EXERCISE PROMPT: Return the data below unchanged. Drop any pictures.

GIVEN INFORMATION:
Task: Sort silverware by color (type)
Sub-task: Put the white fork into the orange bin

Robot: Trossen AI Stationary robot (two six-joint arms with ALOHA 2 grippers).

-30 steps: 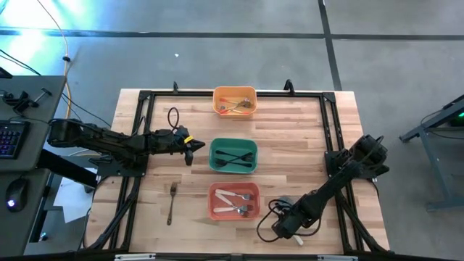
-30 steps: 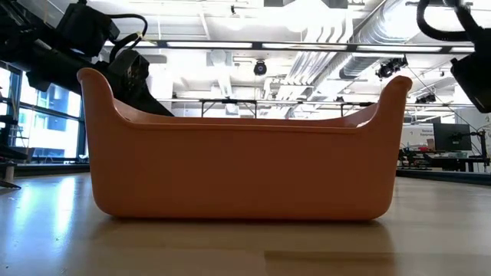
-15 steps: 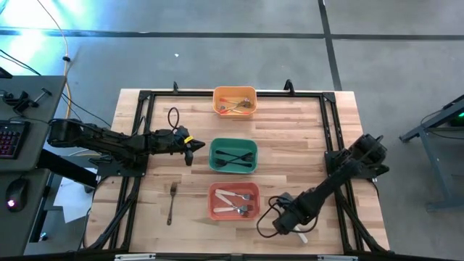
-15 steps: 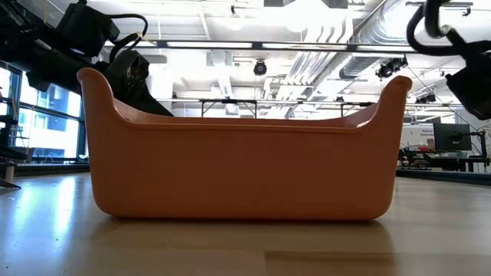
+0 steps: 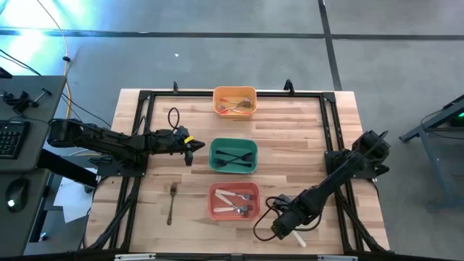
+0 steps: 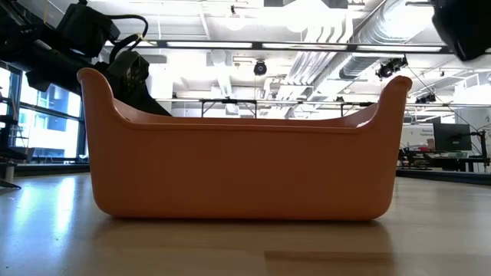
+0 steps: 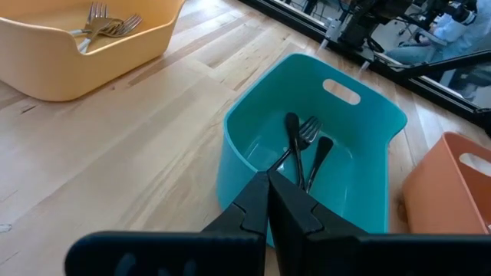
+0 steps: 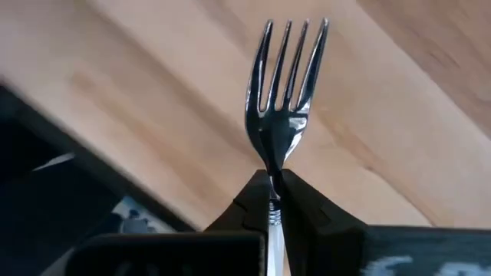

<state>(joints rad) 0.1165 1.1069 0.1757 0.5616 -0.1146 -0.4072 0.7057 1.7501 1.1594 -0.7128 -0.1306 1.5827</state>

REPLY:
Task: Sort silverware by color (type)
Sub-task: Put the white fork into the orange bin

Robot: Trossen AI Stationary robot (two six-joint arms with ALOHA 2 grippers).

-30 steps: 
-30 steps: 
-15 steps: 
-15 steps: 
+0 steps: 
+0 steps: 
+0 steps: 
+0 steps: 

<state>(joints rad) 0.1165 1.1069 0.1757 0.5616 -0.1146 -0.4072 0.7057 1.7501 1.1594 -0.7128 -0.1306 1.5827</state>

This exercise has nothing further to it.